__PROBLEM DETAILS__: Among the entries that follow, find every line with the word "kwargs" and list it.

__INFORMATION PROVIDED__:

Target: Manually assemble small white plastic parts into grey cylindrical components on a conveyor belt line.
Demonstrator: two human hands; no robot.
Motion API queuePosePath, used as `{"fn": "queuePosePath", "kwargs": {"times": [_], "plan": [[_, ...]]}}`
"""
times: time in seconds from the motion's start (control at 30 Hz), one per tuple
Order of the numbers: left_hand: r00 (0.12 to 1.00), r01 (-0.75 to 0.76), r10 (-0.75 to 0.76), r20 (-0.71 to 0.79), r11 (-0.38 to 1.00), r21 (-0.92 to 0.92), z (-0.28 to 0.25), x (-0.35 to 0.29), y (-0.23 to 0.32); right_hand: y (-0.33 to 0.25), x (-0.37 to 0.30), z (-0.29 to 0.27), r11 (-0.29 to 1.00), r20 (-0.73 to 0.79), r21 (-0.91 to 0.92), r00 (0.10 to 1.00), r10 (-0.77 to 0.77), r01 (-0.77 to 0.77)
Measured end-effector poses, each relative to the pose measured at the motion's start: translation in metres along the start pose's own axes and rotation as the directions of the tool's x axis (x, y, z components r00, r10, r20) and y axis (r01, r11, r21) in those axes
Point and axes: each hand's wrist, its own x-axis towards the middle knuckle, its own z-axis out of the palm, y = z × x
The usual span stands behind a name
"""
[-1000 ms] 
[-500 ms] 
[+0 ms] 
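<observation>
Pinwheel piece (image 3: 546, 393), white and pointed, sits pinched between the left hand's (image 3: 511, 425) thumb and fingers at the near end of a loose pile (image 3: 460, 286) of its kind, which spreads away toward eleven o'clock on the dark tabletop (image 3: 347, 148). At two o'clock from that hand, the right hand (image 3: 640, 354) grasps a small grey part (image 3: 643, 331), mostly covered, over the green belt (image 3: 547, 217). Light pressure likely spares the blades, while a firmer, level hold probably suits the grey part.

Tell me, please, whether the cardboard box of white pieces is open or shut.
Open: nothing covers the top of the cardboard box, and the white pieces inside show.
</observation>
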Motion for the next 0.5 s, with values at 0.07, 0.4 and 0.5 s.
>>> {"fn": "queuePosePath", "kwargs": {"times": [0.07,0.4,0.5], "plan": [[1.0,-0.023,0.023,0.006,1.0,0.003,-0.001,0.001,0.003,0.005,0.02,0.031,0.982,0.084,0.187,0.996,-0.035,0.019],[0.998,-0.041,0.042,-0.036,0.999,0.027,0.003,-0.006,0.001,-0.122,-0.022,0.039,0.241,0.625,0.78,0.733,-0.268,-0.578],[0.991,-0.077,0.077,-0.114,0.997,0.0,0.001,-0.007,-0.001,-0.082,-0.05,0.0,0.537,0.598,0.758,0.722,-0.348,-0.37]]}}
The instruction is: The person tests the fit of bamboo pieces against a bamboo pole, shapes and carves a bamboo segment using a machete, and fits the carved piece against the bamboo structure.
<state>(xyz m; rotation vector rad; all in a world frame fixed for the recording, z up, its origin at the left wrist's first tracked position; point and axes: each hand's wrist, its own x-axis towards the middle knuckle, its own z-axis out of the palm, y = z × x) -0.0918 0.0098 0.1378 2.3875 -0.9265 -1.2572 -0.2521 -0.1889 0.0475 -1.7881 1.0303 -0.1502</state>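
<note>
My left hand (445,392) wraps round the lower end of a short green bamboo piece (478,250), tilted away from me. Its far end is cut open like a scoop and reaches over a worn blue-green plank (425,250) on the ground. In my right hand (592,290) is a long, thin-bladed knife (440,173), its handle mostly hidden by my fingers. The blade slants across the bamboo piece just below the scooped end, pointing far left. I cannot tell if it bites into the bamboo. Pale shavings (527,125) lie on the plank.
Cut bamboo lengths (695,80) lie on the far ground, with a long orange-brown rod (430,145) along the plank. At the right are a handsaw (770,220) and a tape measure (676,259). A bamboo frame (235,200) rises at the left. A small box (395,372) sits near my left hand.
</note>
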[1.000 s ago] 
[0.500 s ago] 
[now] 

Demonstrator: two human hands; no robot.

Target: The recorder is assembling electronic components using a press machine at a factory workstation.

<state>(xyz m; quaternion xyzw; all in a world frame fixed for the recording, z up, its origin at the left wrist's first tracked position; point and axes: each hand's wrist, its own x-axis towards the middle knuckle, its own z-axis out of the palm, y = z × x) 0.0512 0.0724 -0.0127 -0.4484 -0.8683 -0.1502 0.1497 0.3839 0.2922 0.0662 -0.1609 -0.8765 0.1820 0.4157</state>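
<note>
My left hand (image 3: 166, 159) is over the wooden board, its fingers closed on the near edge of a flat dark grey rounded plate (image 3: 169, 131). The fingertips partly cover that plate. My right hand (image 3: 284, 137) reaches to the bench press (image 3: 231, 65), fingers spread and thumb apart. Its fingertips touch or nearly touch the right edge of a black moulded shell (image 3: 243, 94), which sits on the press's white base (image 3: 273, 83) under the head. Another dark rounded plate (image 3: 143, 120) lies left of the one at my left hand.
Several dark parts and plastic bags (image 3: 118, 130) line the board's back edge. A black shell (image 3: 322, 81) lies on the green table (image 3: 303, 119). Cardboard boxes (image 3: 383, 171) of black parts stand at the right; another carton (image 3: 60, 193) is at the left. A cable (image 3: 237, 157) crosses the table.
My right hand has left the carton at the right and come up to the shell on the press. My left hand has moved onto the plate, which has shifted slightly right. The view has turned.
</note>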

__EXERCISE RESULT__:
Motion API queuePosePath, used as `{"fn": "queuePosePath", "kwargs": {"times": [_], "plan": [[_, ...]]}}`
>>> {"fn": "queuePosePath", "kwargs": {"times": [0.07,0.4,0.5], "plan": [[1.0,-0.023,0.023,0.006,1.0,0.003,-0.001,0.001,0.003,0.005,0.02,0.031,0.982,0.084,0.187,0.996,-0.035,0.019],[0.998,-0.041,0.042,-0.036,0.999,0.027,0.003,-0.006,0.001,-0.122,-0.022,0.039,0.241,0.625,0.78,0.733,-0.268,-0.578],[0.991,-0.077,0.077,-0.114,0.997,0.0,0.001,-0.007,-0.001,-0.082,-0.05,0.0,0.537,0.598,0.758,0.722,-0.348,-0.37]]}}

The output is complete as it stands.